Thanks for doing this @GiuseTripodi! I agree that the MIT license is probably the simplest correct choice. I do have some comments on this PR itself.

An important thing to note: since your PR directly addresses an issue (#56), you should write "Fixes #56." at the bottom of your PR description. This will ensure the PR is directly linked to the issue; you can find one from the other, and maintainers will know that you're trying to directly address an existing issue, which will help them understand why you've made this PR. (Obviously, we talked about this directly, so I knew already! But this might not be the case in general.)

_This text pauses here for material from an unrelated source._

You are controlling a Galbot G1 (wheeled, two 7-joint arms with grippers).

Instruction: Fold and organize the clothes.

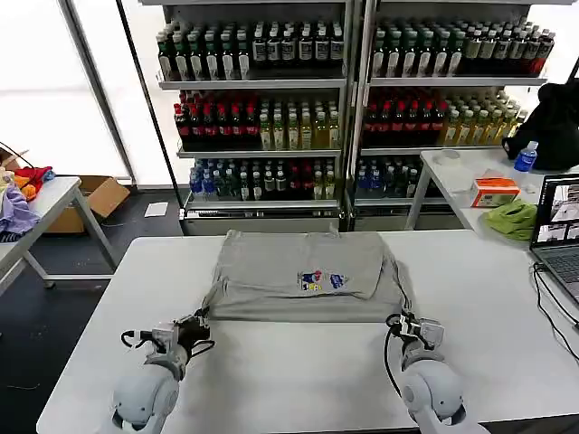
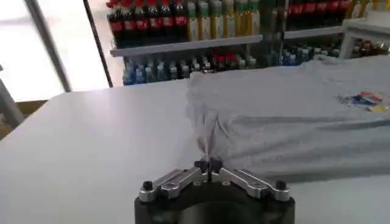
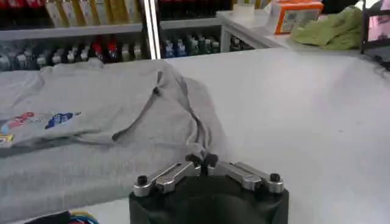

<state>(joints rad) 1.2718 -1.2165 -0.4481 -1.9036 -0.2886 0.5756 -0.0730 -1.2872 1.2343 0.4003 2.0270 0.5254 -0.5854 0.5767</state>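
White bench (image 1: 271, 380) w/ folded grey shirt (image 1: 298, 276), L gripper (image 1: 197, 323) closed on near-left hem, R gripper (image 1: 398, 321) closed on near-right hem.

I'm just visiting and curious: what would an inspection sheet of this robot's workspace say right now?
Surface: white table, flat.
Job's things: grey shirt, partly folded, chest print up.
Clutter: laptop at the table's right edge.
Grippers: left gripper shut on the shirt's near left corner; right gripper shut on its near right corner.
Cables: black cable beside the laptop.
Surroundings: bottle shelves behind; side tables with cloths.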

One additional point is that when making a pull request from a forked repository -- I see that you've made the changes on your own main branch, which you should avoid. It's important that you make your own branch with your changes -- there are a couple reasons for this:

  • If I make changes to my main in the meantime, and you want to sync your fork with this repo, you'd have to somehow make my changes from main work with your existing work, which you might not want if you have a second branch you're working on.
  • A smaller point, but not having a custom branch name makes it harder for me to understand what the branch is for. I would suggest making an informative branch name like add-license, and/or referencing the issue number Add LICENSE to template #56 that you're addressing in the branch name, like 56-add-license.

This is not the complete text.